CASE 1: Kelly is a 21 year old woman. She is financially irresponsible and has a low paying job in retail. She struggles to make ends meet but isn’t worrying about that kind of stuff at this point her in life. She has a simple apartment in the city and gets by with some government help. She is sexually active with a few different partners. She parties often and sometimes doesn’t use protection. She’s already had one abortion in the past three years. She gets pregnant again. She isn’t sure who the father is but she thinks she’ll be fine to raise the child on her own. At 11 weeks she changes her mind after realizing that she may struggle with a child and decides she no longer wants the baby. She wishes to get an abortion.


In danger Laura

In danger Laura

CASE 2: Laura is a happily married 32 year old woman. She and her new husband have good jobs and wish to start a family.

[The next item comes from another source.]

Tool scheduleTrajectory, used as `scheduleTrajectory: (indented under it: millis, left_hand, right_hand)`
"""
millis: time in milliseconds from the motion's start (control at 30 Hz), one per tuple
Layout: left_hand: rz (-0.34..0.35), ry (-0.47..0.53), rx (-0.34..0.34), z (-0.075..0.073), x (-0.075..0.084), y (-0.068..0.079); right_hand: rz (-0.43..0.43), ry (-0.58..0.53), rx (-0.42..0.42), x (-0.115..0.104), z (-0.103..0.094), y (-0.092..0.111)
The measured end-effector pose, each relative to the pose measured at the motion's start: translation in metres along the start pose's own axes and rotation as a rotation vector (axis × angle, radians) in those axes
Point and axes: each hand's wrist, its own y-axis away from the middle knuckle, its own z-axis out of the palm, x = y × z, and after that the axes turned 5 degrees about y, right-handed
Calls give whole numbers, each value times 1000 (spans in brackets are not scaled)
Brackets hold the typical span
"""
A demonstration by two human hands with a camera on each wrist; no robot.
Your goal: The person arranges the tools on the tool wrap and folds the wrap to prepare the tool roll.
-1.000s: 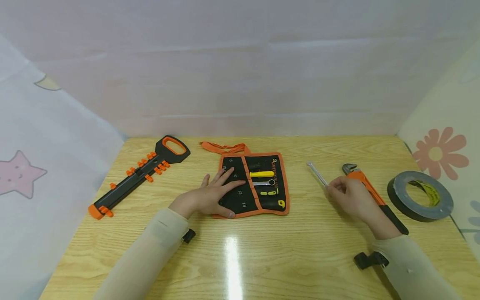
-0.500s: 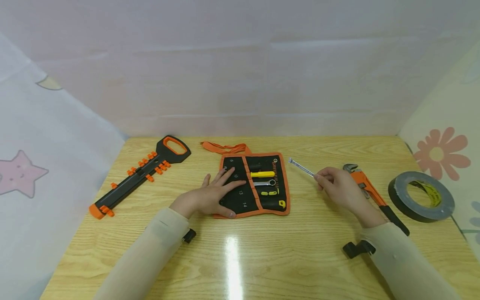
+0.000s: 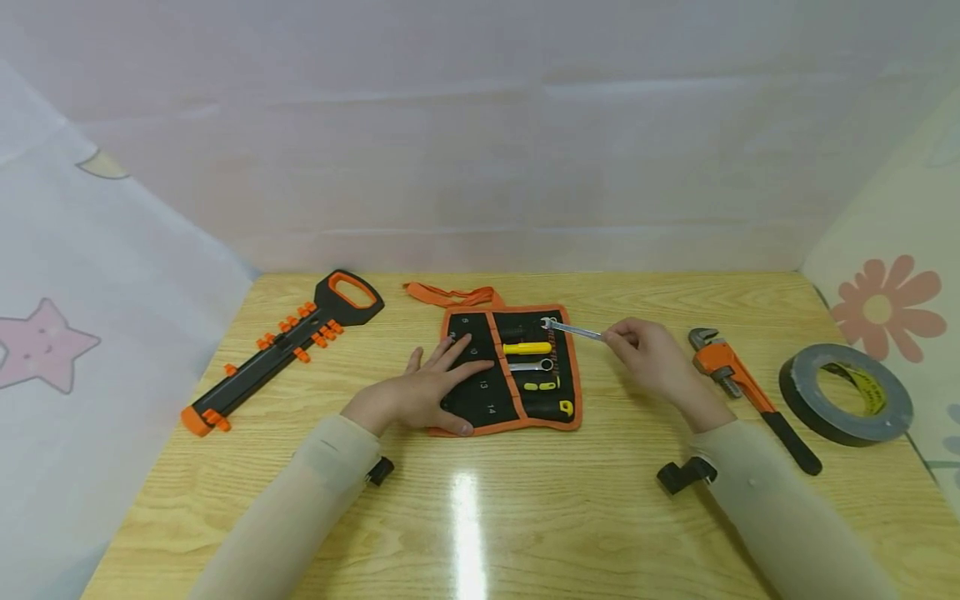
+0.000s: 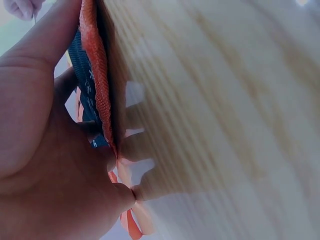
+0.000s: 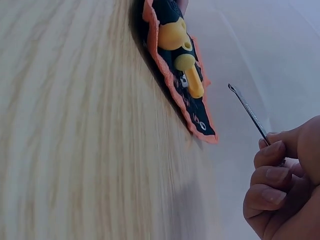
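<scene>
A black tool pouch [image 3: 482,398] with orange edging lies unrolled at the middle of the table. My left hand [image 3: 416,396] rests spread on its numbered left part, fingers straight. Pockets on the right hold a yellow-handled tool [image 3: 527,348], a silver wrench [image 3: 531,365] and black-and-yellow tools. My right hand [image 3: 651,360] pinches a slim silver wrench [image 3: 576,330] by one end. Its other end reaches over the pouch's upper right corner. In the right wrist view that wrench [image 5: 250,114] is held above the table, apart from the pouch [image 5: 167,70].
An orange pipe wrench [image 3: 738,375] with a black grip lies to the right, beside a grey tape roll [image 3: 798,387]. On the left is a black rack [image 3: 255,379] with orange clips and a handle. Orange ties [image 3: 453,296] trail behind the pouch.
My right hand has moved left with the slim wrench, from near the pipe wrench to the pouch's right edge. The wrench has turned closer to level. The left hand has stayed in place.
</scene>
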Motion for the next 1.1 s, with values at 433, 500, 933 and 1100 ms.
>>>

She gets pregnant and at the 30 week mark of her pregnancy she receives terrible news that she has a rare medical condition that will mildly threaten her life if she delivers the child. The child has a 95% likelihood of survival and Laura has a 90% chance of surviving the birth. Even though she only faces a 10% chance of death she wishes to get an abortion.


Unfortunate Jessica

Unfortunate Jessica

CASE 3: Jessica is a 21 year old single woman. She is financially irresponsible and has a low paying job at a restaurant. She is struggling to make ends meet but isn’t really worried about that kind of stuff at this point in her life. She goes out for a jog one evening and is violently raped in the park. This rape results in a pregnancy. After some tortured deliberation and consideration she decides that she wishes to abort the baby at 15 weeks.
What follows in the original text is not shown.